## [WORK ORDER]
As the answer, give a copy of each line below that includes the word "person".

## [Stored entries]
>>>
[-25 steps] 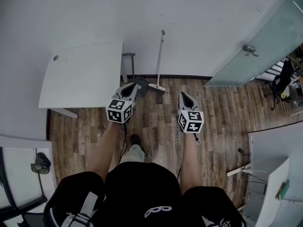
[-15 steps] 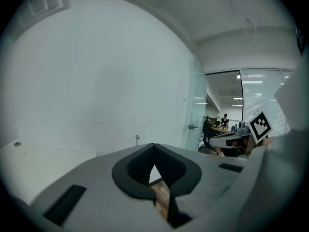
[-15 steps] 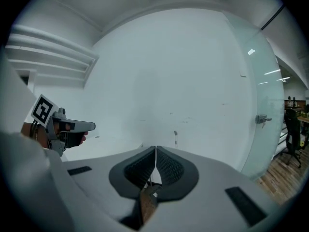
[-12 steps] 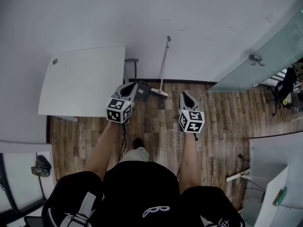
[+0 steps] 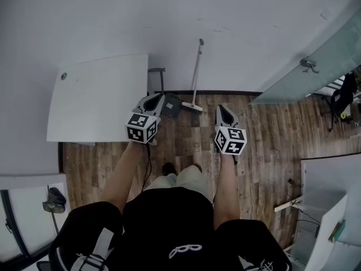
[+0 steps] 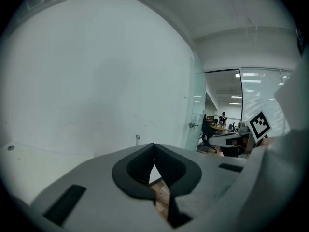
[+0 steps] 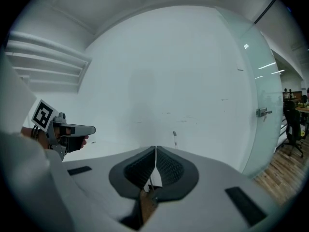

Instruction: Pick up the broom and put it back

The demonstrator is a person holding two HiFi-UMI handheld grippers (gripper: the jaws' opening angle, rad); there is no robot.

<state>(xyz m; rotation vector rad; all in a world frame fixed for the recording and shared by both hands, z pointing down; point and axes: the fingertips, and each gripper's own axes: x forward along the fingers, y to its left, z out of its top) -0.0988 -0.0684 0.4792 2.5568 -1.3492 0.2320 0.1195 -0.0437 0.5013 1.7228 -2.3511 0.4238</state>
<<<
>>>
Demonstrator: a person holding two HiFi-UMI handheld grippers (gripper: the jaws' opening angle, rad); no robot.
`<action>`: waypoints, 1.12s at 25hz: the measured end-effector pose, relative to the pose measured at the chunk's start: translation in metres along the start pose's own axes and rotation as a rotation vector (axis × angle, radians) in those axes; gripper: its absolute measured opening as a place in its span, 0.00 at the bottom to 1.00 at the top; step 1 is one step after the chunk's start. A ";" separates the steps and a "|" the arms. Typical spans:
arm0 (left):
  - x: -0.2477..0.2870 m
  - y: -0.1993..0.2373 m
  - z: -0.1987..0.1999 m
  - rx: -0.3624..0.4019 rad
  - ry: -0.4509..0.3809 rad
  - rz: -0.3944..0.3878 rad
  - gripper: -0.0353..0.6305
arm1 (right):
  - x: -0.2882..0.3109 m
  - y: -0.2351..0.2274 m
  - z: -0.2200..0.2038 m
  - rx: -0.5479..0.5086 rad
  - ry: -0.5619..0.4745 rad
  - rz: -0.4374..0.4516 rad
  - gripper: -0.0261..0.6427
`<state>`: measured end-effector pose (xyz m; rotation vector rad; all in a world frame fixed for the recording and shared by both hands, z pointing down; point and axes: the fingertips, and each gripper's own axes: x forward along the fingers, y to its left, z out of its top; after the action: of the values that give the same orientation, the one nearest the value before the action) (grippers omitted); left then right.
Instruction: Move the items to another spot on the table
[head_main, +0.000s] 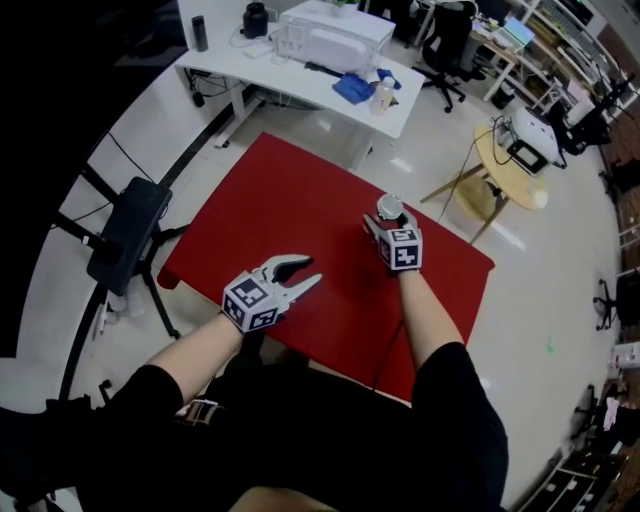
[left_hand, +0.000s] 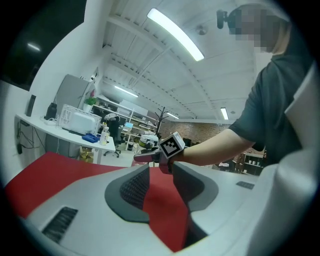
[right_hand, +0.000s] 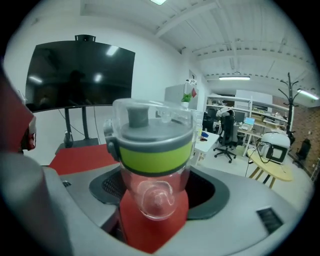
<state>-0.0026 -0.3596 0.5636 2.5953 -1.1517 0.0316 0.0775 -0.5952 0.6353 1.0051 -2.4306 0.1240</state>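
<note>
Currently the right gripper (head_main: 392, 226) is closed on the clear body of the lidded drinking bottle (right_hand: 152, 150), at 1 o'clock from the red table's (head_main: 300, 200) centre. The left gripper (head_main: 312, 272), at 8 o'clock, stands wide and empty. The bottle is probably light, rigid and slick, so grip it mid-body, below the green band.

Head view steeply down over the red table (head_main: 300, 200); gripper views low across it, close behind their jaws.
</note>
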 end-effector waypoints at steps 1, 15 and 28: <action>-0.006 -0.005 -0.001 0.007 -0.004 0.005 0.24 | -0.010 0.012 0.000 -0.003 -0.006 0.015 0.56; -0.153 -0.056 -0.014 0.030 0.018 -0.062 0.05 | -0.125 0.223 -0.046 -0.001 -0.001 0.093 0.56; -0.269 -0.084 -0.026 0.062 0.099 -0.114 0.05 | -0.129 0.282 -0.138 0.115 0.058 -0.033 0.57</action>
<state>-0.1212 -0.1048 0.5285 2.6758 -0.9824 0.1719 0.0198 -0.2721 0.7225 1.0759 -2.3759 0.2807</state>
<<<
## [RESPONSE TO THE EXERCISE]
The demonstrator is a person holding two HiFi-UMI handheld grippers (gripper: the jaws' opening angle, rad); there is no robot.
Demonstrator: a person holding two HiFi-UMI handheld grippers (gripper: the jaws' opening angle, rad); no robot.

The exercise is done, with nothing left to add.